• What the task requires: Below are the records; copy exactly the stretch from the line containing "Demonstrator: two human" through the line containing "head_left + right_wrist", both ends included, and nothing else.
╔══
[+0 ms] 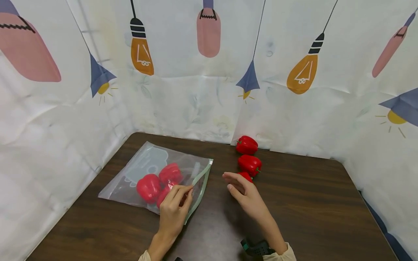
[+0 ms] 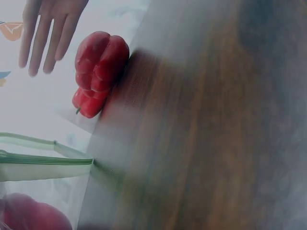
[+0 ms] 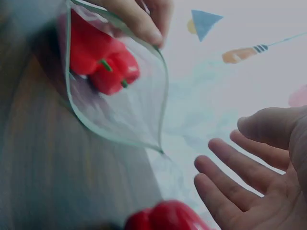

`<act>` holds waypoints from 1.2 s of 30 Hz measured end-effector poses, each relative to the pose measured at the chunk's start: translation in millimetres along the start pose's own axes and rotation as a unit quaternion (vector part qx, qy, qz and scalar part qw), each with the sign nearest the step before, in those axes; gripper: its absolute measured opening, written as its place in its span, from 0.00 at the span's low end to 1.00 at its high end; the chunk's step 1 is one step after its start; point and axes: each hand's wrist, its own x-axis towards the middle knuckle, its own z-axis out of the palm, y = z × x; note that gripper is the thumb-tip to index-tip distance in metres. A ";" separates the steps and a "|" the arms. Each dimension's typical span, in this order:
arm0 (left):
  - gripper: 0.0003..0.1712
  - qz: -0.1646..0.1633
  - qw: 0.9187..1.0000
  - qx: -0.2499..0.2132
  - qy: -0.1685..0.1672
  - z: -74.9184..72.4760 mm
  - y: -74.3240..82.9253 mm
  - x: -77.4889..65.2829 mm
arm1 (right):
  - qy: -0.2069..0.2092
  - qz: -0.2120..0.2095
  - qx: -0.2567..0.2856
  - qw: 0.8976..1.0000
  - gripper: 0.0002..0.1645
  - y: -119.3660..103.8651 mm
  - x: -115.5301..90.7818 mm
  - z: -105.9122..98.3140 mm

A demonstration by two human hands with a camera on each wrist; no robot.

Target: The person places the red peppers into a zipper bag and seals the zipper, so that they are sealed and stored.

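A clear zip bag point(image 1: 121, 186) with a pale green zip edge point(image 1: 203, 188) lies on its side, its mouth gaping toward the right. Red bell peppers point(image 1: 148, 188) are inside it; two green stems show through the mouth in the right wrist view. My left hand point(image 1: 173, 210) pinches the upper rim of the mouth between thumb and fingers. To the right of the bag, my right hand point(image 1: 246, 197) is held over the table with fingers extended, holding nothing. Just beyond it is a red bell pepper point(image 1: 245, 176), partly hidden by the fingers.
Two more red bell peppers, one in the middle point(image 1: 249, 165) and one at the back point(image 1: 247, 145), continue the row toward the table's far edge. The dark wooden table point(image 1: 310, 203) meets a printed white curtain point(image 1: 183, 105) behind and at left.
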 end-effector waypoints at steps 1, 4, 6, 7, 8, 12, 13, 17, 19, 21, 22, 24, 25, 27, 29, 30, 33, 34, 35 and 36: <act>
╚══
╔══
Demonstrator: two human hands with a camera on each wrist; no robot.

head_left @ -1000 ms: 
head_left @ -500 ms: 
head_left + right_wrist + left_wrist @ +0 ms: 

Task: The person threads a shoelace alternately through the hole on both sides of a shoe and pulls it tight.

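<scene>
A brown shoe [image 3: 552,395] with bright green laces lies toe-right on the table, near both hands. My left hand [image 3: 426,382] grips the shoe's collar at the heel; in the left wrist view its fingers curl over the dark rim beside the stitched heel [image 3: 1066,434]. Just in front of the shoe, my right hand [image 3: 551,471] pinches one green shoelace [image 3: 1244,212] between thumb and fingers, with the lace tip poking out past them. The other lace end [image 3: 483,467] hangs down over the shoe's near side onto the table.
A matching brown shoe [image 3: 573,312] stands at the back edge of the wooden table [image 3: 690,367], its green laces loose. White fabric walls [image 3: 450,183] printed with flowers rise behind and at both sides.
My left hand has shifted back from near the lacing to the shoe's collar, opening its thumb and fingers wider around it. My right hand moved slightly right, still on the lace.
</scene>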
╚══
• Expected answer:
Demonstrator: two human hands with a camera on each wrist; no robot.

head_left @ -1000 ms: 
head_left @ -500 ms: 
head_left + right_wrist + left_wrist @ +0 ms: 

No further output is given for this exercise.